Dla przykładu lwóweckiego niechlujstwa: Pewnego razu razem z kolegą kupiliśmy sobie po butelce lwóweckiego piwa "Piwo" z tej samej partii i tego samego dnia ważenia. Różnice był dość znaczne: jedna butelka zawierała piwo kwaskowate i mało esencjonalne, a drugie podjeżdżało pod portera!!! Jedyne co łączyło obie butelki to dziwne kamyczki na dnie butelek.

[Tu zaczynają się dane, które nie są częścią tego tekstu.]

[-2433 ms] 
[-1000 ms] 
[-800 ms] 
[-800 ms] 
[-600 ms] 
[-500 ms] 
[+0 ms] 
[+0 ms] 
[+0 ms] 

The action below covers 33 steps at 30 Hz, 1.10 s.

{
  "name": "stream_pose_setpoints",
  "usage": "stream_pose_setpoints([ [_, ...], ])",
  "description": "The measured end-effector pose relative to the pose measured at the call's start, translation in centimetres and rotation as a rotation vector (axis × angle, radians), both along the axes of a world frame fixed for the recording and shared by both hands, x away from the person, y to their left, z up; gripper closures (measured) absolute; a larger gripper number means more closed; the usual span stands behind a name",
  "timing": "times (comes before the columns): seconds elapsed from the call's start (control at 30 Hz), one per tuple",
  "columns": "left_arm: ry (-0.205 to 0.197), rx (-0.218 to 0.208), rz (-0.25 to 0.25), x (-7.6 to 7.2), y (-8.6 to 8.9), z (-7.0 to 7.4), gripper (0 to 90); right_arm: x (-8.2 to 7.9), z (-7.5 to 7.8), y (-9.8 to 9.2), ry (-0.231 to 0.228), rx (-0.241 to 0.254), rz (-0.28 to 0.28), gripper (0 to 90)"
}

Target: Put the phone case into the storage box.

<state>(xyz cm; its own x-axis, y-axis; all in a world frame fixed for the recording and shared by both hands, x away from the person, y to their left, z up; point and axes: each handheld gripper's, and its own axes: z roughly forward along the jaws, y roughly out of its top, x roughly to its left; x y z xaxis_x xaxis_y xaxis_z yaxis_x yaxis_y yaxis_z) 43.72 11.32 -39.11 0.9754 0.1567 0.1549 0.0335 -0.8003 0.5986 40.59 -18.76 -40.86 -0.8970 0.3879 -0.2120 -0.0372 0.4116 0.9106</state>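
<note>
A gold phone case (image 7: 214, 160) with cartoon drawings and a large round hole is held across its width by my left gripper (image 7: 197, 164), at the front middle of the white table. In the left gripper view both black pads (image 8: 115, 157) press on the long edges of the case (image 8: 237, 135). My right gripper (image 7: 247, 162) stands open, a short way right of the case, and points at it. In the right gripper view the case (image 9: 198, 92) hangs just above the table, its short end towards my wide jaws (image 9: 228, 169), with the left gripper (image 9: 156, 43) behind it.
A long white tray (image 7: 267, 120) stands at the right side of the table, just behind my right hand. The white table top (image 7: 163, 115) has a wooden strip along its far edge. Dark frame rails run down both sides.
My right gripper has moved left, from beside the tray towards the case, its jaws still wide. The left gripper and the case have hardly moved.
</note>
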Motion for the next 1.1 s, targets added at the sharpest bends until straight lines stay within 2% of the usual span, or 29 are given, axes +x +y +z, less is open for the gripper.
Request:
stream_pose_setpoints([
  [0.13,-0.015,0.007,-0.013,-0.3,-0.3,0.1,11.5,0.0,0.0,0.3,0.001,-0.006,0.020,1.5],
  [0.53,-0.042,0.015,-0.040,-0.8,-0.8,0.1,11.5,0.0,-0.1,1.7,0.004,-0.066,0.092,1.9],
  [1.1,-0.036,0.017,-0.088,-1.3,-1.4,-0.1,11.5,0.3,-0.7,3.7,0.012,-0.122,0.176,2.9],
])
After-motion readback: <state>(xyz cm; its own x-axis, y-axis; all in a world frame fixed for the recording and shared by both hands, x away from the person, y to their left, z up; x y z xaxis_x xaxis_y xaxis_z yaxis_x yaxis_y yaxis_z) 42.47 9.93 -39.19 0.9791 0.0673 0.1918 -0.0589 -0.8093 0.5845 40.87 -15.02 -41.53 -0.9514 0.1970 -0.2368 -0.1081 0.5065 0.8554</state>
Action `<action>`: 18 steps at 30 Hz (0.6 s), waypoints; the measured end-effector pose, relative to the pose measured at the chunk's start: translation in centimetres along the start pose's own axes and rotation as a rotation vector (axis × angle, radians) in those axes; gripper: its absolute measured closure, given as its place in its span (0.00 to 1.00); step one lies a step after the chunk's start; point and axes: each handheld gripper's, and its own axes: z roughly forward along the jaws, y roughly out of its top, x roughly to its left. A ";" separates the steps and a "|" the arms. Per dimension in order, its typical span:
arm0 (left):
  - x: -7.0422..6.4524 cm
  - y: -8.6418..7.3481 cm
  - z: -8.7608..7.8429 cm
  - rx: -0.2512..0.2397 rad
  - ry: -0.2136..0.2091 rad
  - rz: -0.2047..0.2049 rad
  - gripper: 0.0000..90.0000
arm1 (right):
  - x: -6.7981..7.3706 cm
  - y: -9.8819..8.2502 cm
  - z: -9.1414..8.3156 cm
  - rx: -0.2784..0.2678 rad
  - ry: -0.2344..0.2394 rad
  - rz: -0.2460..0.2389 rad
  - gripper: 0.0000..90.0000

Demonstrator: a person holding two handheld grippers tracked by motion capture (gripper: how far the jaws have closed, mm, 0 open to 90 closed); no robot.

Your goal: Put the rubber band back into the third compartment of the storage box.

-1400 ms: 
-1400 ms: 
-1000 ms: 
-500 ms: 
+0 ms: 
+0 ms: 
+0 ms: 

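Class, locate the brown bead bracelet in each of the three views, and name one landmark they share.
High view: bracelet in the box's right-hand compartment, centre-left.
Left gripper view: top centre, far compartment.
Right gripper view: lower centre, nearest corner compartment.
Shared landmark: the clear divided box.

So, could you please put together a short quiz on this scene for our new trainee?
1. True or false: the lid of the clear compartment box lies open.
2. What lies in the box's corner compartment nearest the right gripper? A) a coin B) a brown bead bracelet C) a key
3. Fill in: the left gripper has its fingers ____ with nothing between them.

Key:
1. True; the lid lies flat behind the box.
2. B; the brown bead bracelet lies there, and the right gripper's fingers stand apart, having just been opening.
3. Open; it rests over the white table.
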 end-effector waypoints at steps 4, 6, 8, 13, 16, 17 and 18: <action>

Lwówkowi Śląskiemu mówię NIE!
W końcu udało mi się kupić słynne Książęce z Lwówka Śląskiego. Piwo niepasteryzowane, jak głosi napis na etykiecie, trwałość do października (bieżącego roku ;-)).
Z przykrością donoszę, że piwo smakowało mi jak wiele innych, i raczej uplasowało się w drugiej połowie peletonu - według moich kryteriów. Jednak wnioskując z licznych postów zamieszczonych wyżej, poszczególne partie Lwówka mogą się między sobą znacznie różnić, więc nie poprzestanę na tej pierwszej próbie. Jeżeli jest szansa, że kiedyś trafię na piwo, przed którym padnę na kolana, nie będę się zniechęcał.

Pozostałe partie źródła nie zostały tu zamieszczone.